= Cristina Merchán =

Venezuelan artist (1927–1987)

Cristina Merchán (1927 in Venezuela – 1987 in France) was a Venezuelan artist initially trained as a painter, and later became known for her ceramics.

== Education ==
In 1951, she earned a degree from the Universidad de Guadalajara (Mexico), where she had accompanied her spouse, painter, and cartoonist Manuel Antonio Salvatierra. Afterward, she studied low-fire pottery at the Escuela de Artes Plásticas y Aplicadas [sic] (School of Fine and Applied Arts) in Caracas (1954–57) with Miguel Arroyo, alongside the potters Tecla Tofano and Reyna Herrera. During these years, she participated in the cooperative Forma Veinte (Form Twenty), and her work was included in the Salón Oficial Anual [sic] de Arte Venezolano (Official Annual Venezuelan Art Salon); in 1957, she earned the Premio Nacional de Artes Aplicadas [sic](National Award for Applied Arts). Merchán received grants from the Fundación Eugenio Mendoza that enabled her to travel to Barcelona to study high-fire stoneware with Francesc Albors and José Llorens Artigas at the Conservatorio Municipal de Artes Suntuarias “Massana” (Municipal School of Luxury Arts) from 1958 to 1961.

== Career ==
In 1958, she began dividing her time between Barcelona, Paris, and Caracas and continued to show in group exhibitions at the Sala Mendoza (a Kunsthalle run by the Fundación Mendoza in Caracas) in 1959 and 1960. Her first one-person exhibition of her high-fire pottery was held at the Museo de Bellas Artes (Caracas) in 1963, followed by a solo exhibition at the Sala Mendoza in 1964, where she presented works from her Los Bichos (Bugs) series of fantastical animals.

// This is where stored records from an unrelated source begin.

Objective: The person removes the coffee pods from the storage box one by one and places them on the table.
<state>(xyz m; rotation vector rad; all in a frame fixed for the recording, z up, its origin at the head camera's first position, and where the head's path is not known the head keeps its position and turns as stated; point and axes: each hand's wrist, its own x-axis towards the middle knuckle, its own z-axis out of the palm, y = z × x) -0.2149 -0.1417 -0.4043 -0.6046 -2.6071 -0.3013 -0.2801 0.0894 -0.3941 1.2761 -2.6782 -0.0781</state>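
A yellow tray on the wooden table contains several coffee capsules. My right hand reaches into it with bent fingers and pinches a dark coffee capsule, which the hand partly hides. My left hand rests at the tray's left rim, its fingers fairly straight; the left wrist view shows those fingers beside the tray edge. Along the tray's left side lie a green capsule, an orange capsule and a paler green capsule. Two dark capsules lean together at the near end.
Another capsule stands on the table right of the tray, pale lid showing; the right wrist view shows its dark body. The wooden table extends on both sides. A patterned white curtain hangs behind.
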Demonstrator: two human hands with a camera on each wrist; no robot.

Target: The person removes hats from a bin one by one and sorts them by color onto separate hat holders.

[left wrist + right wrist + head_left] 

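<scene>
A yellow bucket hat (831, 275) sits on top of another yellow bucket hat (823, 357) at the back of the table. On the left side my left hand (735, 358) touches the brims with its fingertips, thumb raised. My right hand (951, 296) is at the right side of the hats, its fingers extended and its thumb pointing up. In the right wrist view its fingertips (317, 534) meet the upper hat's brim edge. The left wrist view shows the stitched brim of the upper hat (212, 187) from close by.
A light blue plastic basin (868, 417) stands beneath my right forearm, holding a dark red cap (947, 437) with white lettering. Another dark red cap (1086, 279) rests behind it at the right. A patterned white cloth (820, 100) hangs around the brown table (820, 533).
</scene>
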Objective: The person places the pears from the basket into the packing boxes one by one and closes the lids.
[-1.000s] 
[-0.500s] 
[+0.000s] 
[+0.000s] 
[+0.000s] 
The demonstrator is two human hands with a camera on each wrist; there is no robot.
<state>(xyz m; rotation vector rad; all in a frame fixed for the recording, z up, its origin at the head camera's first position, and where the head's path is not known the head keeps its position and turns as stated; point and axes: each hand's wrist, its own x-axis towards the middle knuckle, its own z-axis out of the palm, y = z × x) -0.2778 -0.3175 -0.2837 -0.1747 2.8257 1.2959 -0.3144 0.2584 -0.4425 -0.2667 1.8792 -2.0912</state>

This exhibition marked a pivotal moment, as Merchán transitioned from the tradition of utilitarian ceramics, and became more interested in the medium as sculpture. Her work was shown internationally throughout her lifetime, including solo exhibitions at the Museo de Bellas Artes (1969), Henriette Gomès gallery in Paris (1973, 1976, and 1977), and at the Museu de Cerámica in Barcelona (1980). Her later works consisted mainly of ovoid vases, glazed and fired at high temperatures. Merchán is distinguished by her glazes of subtle tonal variations that are laid over surfaces alternately smooth, textured, or incised with simplistic geometric patterns. Her personal collection of works is now housed at the Musée des Arts Décoratifs, the Louvre, Paris.

== Exhibitions ==
- 1955, 1956, 1957, 1958, 1962, 1967, 1977 : Caracas.
- 1957 : Salón Oficial Anual [sic] de Arte Venezolano (Official Annual Venezuelan Art Salon).
- 1960 : École Massana, Barcelona.
- 1963 : Venezuelan Pottery, Museum of Contemporary Crafts, New York.
- 1963, 1965, 1969, 1977 : Caracas. Solo exhibitions.
- 1965, 1980 : Musée Cantini, Marseille.
- 1967 : Ateneo, Madrid.
- 1968, 1970, 1972, 1974 : Biennales internationales de Céramique d'Art, Vallauris.
- 1969 : Museo de Bellas Artes, Caracas. Solo exhibition.
- 1969 : Internationales Kunsthandwerk, Stuttgart.
- 1973, 1976, 1979 : Henriette Gomès, Paris. Solo exhibitions.
- 1980 : Museu de Cerámica, Barcelona.
- 2015 : Moderno: Design for Living in Brazil, Mexico, and Venezuela, 1940–1978 , Americas Society, New York.